**Required action**:
Your answer should consist solely of the lines from the first line of the data through the line with "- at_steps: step", each reproduced exactly.

=== Section Start ===

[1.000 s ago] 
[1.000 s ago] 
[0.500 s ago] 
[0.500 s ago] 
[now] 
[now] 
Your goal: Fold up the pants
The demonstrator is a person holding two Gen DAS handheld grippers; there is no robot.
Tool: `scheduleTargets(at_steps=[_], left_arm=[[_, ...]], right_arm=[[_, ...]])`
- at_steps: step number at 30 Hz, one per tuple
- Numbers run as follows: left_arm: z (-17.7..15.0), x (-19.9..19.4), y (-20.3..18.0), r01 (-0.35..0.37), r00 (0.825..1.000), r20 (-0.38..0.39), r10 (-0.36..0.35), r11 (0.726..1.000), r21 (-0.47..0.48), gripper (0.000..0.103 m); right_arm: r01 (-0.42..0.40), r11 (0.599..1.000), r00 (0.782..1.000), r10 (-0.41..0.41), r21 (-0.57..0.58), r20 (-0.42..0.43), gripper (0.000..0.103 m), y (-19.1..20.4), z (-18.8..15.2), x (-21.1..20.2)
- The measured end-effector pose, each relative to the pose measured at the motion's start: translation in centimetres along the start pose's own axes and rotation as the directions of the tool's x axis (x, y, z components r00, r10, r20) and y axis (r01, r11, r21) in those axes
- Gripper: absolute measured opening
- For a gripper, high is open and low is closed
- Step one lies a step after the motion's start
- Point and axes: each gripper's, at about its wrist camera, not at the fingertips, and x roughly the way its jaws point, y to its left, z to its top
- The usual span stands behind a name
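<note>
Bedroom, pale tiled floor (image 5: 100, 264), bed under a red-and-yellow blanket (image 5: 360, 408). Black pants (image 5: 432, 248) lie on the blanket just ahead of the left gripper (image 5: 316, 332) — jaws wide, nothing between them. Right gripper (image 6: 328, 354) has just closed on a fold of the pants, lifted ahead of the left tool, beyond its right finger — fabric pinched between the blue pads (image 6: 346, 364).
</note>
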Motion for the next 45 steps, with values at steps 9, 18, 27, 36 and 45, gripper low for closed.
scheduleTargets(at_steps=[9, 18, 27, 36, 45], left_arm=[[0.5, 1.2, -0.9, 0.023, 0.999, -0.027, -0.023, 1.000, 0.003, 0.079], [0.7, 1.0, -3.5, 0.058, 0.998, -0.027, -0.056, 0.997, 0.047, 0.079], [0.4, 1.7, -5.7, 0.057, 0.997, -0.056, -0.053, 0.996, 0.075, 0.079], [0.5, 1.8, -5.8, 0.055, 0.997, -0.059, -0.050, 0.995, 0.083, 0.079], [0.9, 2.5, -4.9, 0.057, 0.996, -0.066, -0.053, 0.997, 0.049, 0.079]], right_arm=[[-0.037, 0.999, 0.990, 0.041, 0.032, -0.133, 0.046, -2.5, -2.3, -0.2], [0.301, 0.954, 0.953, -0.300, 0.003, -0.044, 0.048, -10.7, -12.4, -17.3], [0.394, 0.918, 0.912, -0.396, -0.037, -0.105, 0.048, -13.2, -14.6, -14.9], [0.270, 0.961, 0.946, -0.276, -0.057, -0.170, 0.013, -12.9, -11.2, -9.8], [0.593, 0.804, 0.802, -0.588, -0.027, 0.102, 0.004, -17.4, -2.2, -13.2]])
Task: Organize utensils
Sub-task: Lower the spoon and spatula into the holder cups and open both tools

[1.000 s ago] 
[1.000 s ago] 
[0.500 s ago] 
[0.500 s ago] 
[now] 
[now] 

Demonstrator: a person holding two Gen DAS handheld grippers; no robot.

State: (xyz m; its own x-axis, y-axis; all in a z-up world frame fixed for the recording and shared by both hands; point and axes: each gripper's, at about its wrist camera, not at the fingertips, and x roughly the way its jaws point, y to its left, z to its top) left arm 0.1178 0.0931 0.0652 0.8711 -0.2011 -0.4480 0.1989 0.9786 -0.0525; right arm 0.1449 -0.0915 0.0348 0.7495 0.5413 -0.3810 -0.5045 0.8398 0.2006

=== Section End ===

**The completed task**:
[1.000 s ago] 
[1.000 s ago] 
[0.500 s ago] 
[0.500 s ago] 
[now] 
[now] 
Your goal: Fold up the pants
The demonstrator is a person holding two Gen DAS handheld grippers; there is no robot.
Tool: `scheduleTargets(at_steps=[_], left_arm=[[_, ...]], right_arm=[[_, ...]])`
- at_steps: step number at 30 Hz, one per tuple

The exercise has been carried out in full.